Без сожаления распрощавшись с нашим лагерем на склонах горы Чабериму, мы вернулись в Мазереку 30 мая, чтобы встретиться там с Доком. В течение недели Док успешно работал, составляя карту расселения горилл в этом районе. Теперь гориллы уцелели только в немногих изолированных островках, полностью окруженных возделанными землями. В 1928 году, когда господин Хэрлберт и его жена из миссии Китсомбрио совершали переход через эти горы, лес был обширен, а население было очень редкое. Теперь же положение как раз обратное и будущее горилл представляется весьма печальным.

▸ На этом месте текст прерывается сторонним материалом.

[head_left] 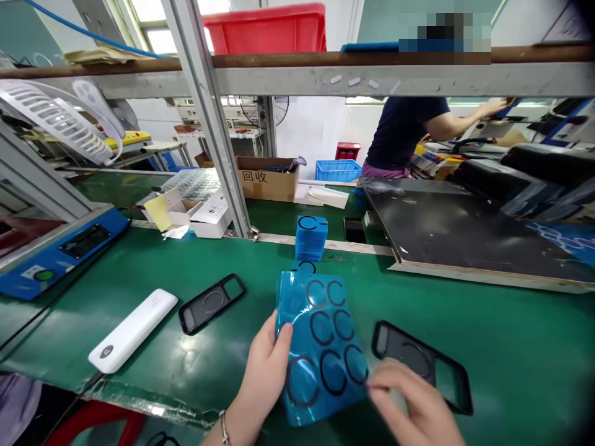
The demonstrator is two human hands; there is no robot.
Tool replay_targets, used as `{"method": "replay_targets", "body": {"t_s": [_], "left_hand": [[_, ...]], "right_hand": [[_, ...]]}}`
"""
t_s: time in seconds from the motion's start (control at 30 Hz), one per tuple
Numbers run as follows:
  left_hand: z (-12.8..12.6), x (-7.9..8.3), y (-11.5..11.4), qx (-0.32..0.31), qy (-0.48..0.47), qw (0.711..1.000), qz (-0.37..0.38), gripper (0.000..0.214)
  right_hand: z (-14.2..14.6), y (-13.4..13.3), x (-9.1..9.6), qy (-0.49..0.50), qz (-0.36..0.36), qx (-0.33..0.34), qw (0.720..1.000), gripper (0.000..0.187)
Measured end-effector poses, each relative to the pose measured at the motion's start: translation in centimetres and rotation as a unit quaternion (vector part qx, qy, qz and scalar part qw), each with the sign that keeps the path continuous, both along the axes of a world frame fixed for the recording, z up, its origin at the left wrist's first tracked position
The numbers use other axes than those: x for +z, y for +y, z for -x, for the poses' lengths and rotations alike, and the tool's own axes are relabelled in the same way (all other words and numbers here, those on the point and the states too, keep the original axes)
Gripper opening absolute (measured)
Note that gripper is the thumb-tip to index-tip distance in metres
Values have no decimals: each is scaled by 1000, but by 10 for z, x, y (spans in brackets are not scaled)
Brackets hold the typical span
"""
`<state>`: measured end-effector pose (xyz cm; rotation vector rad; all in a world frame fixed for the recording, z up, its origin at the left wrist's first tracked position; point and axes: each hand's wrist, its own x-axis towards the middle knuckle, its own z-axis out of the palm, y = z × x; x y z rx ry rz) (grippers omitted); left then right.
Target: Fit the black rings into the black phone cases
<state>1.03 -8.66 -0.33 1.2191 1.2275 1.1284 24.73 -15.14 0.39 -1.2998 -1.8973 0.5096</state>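
Because the blue film sheet is thin and limp, the left hand closes on its left edge, thumb on top and fingers behind, which keeps the sheet raised and tilted above the surface rather than flat on it. The right hand sits just beside the sheet's lower right corner, half open with its fingers curled; they reach the film's edge, but I cannot tell whether they have hold of it. The sheet carries rows of black rings, and holding it between the two hands seems to leave those rings in full sight of the person looking down. Just right of the sheet, under the right hand, a black phone case lies on the surface, its back showing a ring much like the printed ones. A second case lies left of the sheet, and farther left is a white power bank, its cable trailing toward the near edge. Directly behind the sheet stands a squared stack of blue film, which leaves it within reach of either hand. Farther behind the sheet are a cardboard box, a black press plate off to the right, and a co-worker at another station.
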Motion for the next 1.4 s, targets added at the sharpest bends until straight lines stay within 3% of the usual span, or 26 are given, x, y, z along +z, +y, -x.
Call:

Док обнаружил, что гориллы иногда выходят из леса и совершают налеты на поля, засеянные кукурузой и горохом. Такие нападения не увеличивают любовь к ним местного населения, несмотря на то что они причиняют, в сущности, мало убытка. Видимо, гориллы стали это делать сравнительно недавно, потому что в Уганде маис совсем не возделывали до появления там арабов в 1844 году, а в районе горы Чабериму, вероятно, до 1920 года. Взрослые гориллы неохотно пробуют новую пищу, и я удивлялся тому, что они приучились есть горох и маис. На научно-исследовательской станции в Конго есть несколько горилл, которые были пойманы взрослыми в низинных гилеях, где не растет бамбук. Когда им давали нежные побеги бамбука, они отказывались их есть. Баумгартель пытался подманить горилл на приманку из бананов, сахарного тростника и других лакомств, но обезьяны совершенно не желали есть эту незнакомую им пищу. Однако детеныш, пойманный проводниками Баумгартеля, немедленно принялся поедать хлеб, ананас, морковь и другие продукты. Видимо, молодые гориллы, в отличие от взрослых, более смело пробуют незнакомую еду. Наблюдая японских макак, доктор Иманиши заметил, что самка учится есть новую пищу, например арахис и конфеты, от своих детенышей. Возможно, что у горилл это происходит таким же образом.

В районе горы Чабериму мы впервые оказались в местности, где аборигены охотятся на горилл ради их мяса, и делается это в виде коллективного развлечения. Хотя начиная с 1933 года, в соответствии с международным соглашением, гориллы находятся под охраной, нет никакой возможности проводить этот закон в жизнь в отдаленных деревушках. Во всяком случае, виновные всегда утверждают, что они убивают горилл лишь при самообороне. В нескольких деревушках Док раздобыл черепа и другие останки четырнадцати горилл. Это является доказательством того, что их уничтожают в значительном количестве. В промежутке между 1950 и 1959 годами в больницу при миссии в Китсомбрио поступило девять человек, раненных гориллами. У трех из них были незначительные ранения, но остальных пришлось госпитализировать. Во время охоты на одинокого самца с серебристой спиной были искусаны три африканца. Как раз перед нашим приездом самец-одиночка с черной спиной вышел из леса, перешел через поле и забрался в рощу акаций. Там его окружили местные жители, вооруженные копьями. Разъяренный самец бросился на одного из африканцев, схватил его за колено и щиколотку и укусил за икру, вырвав кусок мускула длиной около восьми дюймов. Медицинская сестра из больницы в Китсомбрио сказала Доку, что во время охоты гориллы часто кусают аборигенов, пытающихся выручить своих охотничьих собак. Во всех случаях человек бывает нападающей стороной, а горилла только обороняется. При условии, когда все пути к отступлению отрезаны, даже самое смирное существо переходит к нападению и кажется свирепым. Как сказал Бернард Шоу: «Когда человек хочет убить тигра, он называет это спортом; когда тигр хочет убить его, человек называет это кровожадностью».